[PATCH] lockdep: irqtrace subsystem, x86_64 support
authorIngo Molnar <mingo@elte.hu>
Mon, 3 Jul 2006 07:24:45 +0000 (00:24 -0700)
committerLinus Torvalds <torvalds@g5.osdl.org>
Mon, 3 Jul 2006 22:27:03 +0000 (15:27 -0700)
Add irqflags-tracing support to x86_64.

[akpm@osdl.org: build fix]
Signed-off-by: Ingo Molnar <mingo@elte.hu>
Cc: Andi Kleen <ak@muc.de>
Signed-off-by: Andrew Morton <akpm@osdl.org>
Signed-off-by: Linus Torvalds <torvalds@osdl.org>
arch/x86_64/Kconfig.debug
arch/x86_64/ia32/ia32entry.S
arch/x86_64/kernel/entry.S
arch/x86_64/kernel/irq.c
include/asm-x86_64/irqflags.h [new file with mode: 0644]
include/asm-x86_64/system.h

index 1d92ab5..775d211 100644 (file)
@@ -1,5 +1,9 @@
 menu "Kernel hacking"
 
+config TRACE_IRQFLAGS_SUPPORT
+       bool
+       default y
+
 source "lib/Kconfig.debug"
 
 config DEBUG_RODATA
index c536fa9..9b5bb41 100644 (file)
@@ -13,6 +13,7 @@
 #include <asm/thread_info.h>   
 #include <asm/segment.h>
 #include <asm/vsyscall32.h>
+#include <asm/irqflags.h>
 #include <linux/linkage.h>
 
 #define IA32_NR_syscalls ((ia32_syscall_end - ia32_sys_call_table)/8)

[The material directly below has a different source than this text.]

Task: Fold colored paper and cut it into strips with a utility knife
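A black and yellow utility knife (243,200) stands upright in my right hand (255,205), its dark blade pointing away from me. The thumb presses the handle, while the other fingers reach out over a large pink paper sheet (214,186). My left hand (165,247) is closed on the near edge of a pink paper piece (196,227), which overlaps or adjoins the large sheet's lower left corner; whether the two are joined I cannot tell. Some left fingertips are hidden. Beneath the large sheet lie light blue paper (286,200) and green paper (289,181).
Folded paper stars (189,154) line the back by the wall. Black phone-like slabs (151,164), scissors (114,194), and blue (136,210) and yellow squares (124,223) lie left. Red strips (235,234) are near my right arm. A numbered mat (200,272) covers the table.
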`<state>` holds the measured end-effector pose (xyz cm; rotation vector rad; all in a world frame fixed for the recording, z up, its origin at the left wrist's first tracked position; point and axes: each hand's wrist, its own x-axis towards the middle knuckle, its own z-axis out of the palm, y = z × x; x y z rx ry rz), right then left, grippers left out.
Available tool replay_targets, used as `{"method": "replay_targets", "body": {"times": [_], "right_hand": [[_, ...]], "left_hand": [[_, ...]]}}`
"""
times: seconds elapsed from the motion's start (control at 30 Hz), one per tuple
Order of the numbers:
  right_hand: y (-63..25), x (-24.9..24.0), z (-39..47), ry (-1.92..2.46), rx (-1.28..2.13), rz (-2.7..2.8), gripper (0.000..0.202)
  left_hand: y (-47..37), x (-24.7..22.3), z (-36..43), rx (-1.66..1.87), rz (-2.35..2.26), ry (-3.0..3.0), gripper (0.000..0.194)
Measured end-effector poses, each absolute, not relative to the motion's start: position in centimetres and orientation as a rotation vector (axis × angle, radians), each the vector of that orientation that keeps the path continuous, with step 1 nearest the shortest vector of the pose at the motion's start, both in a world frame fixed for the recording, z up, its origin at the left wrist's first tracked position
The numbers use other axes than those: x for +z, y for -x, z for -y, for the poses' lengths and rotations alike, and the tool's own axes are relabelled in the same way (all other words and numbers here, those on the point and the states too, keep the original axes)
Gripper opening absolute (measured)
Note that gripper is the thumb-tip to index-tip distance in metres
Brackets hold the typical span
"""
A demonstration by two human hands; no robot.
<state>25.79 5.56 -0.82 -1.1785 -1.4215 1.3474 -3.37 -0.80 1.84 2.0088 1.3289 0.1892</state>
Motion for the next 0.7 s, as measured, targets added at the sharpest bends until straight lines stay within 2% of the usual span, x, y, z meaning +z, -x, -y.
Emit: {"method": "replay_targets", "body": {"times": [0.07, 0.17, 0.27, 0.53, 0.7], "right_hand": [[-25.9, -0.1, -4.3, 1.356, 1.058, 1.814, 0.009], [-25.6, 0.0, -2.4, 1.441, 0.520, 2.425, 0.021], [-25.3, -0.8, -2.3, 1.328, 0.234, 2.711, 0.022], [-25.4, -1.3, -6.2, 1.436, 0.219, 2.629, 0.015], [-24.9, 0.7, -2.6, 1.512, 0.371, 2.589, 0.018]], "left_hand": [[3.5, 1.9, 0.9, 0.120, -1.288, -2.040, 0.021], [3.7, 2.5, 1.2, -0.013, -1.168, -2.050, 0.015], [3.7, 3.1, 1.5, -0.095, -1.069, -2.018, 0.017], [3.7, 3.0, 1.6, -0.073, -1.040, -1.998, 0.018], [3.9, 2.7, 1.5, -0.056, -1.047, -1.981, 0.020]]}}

@@ -75,6 +76,10 @@ ENTRY(ia32_sysenter_target)
        swapgs
        movq    %gs:pda_kernelstack, %rsp
        addq    $(PDA_STACKOFFSET),%rsp 
+       /*
+        * No need to follow this irqs on/off section: the syscall
+        * disabled irqs, here we enable it straight after entry:
+        */
        sti     
        movl    %ebp,%ebp               /* zero extension */
        pushq   $__USER32_DS
@@ -118,6 +123,7 @@ sysenter_do_call:
        movq    %rax,RAX-ARGOFFSET(%rsp)
        GET_THREAD_INFO(%r10)
        cli
+       TRACE_IRQS_OFF
        testl   $_TIF_ALLWORK_MASK,threadinfo_flags(%r10)
        jnz     int_ret_from_sys_call
        andl    $~TS_COMPAT,threadinfo_status(%r10)

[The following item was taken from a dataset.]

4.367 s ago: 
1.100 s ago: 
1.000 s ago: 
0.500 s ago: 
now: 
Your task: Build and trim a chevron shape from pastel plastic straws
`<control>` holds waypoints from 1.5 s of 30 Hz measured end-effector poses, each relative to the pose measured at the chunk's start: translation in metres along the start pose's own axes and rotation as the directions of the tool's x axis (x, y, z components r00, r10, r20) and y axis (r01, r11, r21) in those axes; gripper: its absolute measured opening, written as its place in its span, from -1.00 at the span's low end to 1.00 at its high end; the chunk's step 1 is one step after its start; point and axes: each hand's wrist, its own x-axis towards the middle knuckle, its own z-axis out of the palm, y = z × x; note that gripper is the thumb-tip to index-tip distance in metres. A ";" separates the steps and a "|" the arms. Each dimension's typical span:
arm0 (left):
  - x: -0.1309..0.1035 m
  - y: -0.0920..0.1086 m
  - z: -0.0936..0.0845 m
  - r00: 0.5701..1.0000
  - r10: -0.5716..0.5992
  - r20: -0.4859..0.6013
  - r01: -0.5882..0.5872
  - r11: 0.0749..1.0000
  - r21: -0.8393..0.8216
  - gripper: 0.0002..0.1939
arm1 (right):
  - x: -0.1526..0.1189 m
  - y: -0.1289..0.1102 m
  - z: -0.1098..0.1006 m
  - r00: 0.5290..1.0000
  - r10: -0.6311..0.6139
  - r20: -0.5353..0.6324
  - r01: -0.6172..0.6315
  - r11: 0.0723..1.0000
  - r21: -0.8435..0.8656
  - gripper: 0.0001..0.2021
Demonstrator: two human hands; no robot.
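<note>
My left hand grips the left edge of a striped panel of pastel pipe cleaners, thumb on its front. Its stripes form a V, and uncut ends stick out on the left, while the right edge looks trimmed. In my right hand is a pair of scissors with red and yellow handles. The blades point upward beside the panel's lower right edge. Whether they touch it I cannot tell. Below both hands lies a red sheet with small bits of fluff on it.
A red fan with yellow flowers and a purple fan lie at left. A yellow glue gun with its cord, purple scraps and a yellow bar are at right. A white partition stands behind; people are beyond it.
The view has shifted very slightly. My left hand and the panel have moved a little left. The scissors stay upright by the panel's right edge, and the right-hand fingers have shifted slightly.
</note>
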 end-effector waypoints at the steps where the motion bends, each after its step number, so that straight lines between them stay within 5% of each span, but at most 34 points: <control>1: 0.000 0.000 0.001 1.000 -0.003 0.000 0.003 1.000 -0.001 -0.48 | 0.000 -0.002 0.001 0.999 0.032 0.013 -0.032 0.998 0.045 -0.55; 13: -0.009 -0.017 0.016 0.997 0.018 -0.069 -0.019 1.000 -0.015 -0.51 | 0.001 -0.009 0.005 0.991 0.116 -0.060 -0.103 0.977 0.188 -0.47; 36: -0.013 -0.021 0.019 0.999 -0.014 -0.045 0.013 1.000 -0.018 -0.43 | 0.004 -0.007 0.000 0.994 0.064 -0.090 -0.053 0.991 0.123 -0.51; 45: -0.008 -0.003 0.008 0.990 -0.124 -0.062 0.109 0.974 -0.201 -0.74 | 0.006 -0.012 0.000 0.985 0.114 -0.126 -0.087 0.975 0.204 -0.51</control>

@@ -132,6 +138,7 @@ sysenter_do_call:
        CFI_REGISTER rsp,rcx
        movl    $VSYSCALL32_SYSEXIT,%edx        /* User %eip */
        CFI_REGISTER rip,rdx
+       TRACE_IRQS_ON
        swapgs
        sti             /* sti only takes effect after the next instruction */
        /* sysexit */
@@ -186,6 +193,10 @@ ENTRY(ia32_cstar_target)
        movl    %esp,%r8d
        CFI_REGISTER    rsp,r8
        movq    %gs:pda_kernelstack,%rsp
+       /*
+        * No need to follow this irqs on/off section: the syscall
+        * disabled irqs and here we enable it straight after entry:
+        */
        sti
        SAVE_ARGS 8,1,1
        movl    %eax,%eax       /* zero extension */
@@ -220,6 +231,7 @@ cstar_do_call:
        movq %rax,RAX-ARGOFFSET(%rsp)
        GET_THREAD_INFO(%r10)
        cli
+       TRACE_IRQS_OFF
        testl $_TIF_ALLWORK_MASK,threadinfo_flags(%r10)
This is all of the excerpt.